Séance du 30 mai 2011
Lundi 30 mai 2011
Organisateurs: Karine Tribouley et Estelle Kuhn
14h00: Béatrice Laurent (INSA Toulouse)
Tests adaptatifs de comparaison de l'intensité de deux processus de Poisson
En collaboration avec Magalie Fromont et Patricia Reynaud-Bouret
Résumé: Nous considérons deux processus de Poisson indépendants N(1) et N(-1) observés sur un espace mesurable X, d'intensités respectives f et g relativement à une mesure mu sur X. Nous notons dN(1) et dN(-1) les mesures ponctuelles associées à ces deux processus. Nous proposons de tester l'hypothèse (H0): "f = g" contre l'alternative (H1): "f <> g". La première difficulté est de trouver une statistique de test libre de f sous l'hypothèse (H0). Pour cela, nous utilisons une approche de type ré échantillonnage qui peut être mise en place grâce à certaines propriétés spécifiques aux processus de Poisson. Ces propriétés se résument de la façon suivante : Soit N le processus agrégé (dé.fini par la mesure ponctuelle dN = dN(1)+dN(-1)), et soit (epsilon_x) une famille de variables i.i.d. de loi de Rademacher. On considère les processus N(1)_epsilon et N(-1)_epsilon respectivement formés des points de N pour lesquels epsilon_x = 1 et epsilon_x = -1. Ce sont deux processus de Poisson indépendants, de même loi sous (H0) et conditionnellement à N que (N1;N(-1)). Il est donc possible de simuler sous (H0) la loi conditionnelle à N d'une statistique de test fonction de (N1;N(-1)).
Soit N le processus agrégé et les marques (epsilon_x0) défi.nies par epsilon_x0 = 1 si x appartient à N1 et epsilon_x0 = -1 si x appartient à N(-1). Nous proposons une statistique de test de la forme T =sum( K(x,y) epsilon_x0 epsilon_y0 ) où K est un noyau symétrique.
Nous construisons une procédure de test de niveau .fixé, et nous étudions la puissance du test pour plusieurs types de noyaux. Nous proposons ensuite une procédure de tests multiples, obtenue en agrégeant des tests associés à une collection de noyaux, qui est adaptative sur diverses classes d'alternatives.
Nous présentons également la mise en oeuvre en pratique de la procédure de tests multiples
ainsi que des résultats de simulations.
15h00: Philippe Soulier (ModalX Nanterre)
Propriétés extrémales de processus à volatilité stochastique.
Résumé : Les processus à volatilité stochastique ont été introduits en économétrie financière pour rendre compte de deux propriétés empiriquement constatées des séries financières: queue de distribution épaisse et mémoire longue de la volatilité. De nombreux travaux théoriques et empiriques ont été consacrés aux propriétés de longue mémoire, mais assez peu aux propriétés extrémales de ces processus. Nous présentons quelques problèmes et résultats récents, notamment la validation théorique d'un estimateur de l'indice des valeurs extrêmes et un test d'indépendances asymptotique pour des processus à volatilité stochastique et à mémoire longue.
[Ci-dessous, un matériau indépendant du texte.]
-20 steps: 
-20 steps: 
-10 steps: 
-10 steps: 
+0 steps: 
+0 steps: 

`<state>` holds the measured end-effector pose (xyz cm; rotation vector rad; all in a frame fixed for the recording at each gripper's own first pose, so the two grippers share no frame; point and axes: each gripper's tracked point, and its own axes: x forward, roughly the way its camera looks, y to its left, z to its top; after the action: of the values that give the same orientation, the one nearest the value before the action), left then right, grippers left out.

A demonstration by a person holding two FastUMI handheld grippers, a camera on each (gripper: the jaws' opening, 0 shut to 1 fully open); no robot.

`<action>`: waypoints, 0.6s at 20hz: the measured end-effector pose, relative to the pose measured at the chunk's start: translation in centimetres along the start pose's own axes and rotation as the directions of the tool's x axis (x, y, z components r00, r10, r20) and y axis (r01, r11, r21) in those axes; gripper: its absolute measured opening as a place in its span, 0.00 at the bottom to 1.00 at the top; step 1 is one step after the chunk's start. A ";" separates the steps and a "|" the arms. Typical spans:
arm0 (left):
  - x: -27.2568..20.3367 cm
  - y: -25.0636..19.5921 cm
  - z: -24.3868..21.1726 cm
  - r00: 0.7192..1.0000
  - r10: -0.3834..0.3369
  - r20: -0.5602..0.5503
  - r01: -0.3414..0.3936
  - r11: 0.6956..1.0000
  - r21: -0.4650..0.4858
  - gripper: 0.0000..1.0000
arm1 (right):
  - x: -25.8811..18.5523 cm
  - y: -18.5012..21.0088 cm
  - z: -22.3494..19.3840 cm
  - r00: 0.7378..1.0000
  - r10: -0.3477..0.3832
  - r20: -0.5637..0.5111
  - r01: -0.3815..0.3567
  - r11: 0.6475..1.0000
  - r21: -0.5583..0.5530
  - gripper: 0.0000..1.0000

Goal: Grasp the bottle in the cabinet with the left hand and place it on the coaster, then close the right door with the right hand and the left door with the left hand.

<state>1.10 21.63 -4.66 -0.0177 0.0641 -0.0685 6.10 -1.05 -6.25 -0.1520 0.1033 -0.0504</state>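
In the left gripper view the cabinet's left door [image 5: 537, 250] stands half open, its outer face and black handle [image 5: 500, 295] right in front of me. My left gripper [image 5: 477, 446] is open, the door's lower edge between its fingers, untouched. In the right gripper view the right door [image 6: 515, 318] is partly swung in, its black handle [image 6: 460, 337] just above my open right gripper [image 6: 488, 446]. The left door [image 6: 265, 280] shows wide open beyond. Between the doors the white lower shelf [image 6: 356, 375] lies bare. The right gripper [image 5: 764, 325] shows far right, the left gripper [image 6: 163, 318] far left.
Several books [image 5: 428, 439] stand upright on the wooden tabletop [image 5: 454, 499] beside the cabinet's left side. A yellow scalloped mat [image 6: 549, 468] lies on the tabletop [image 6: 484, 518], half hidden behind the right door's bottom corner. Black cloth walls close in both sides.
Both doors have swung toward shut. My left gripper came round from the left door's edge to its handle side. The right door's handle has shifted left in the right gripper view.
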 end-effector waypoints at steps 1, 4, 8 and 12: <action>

16h00: José Léon (Universidad Central de Venezuela et Paris Descartes)
Anisotropy estimation in fractal random fields.
Résumé: In this work we use infill statistics to estimate the anisotropy in a stationary Gaussian random field with parameter in the plane. We assume that the field has a spectral density with two multiplicative terms. The first one is a negative power of the norm of the spectral variable say 2H-2. Thus the irregularity of the trajectories of the field are of the same order that the trajectories of the multidimensional fractional Brownian motion. The second term is a homogeneous function of degree zero. We estimate this last function by using the p-variations that are constructed by two methods. The first one uses the second order increments of the process through a line in a fixed direction. The second one uses a weighted radon transform. We show, by means of the CLT for non-linear functional of Gaussian processes belonging to the Ito-Wiener Chaos, consistence and asymptotic normality. An interesting fact is that the variations of the radon transform process considered as a random vector indexed by the directions are asymptotically independent. This allows us also to introduce parametric estimation and tests.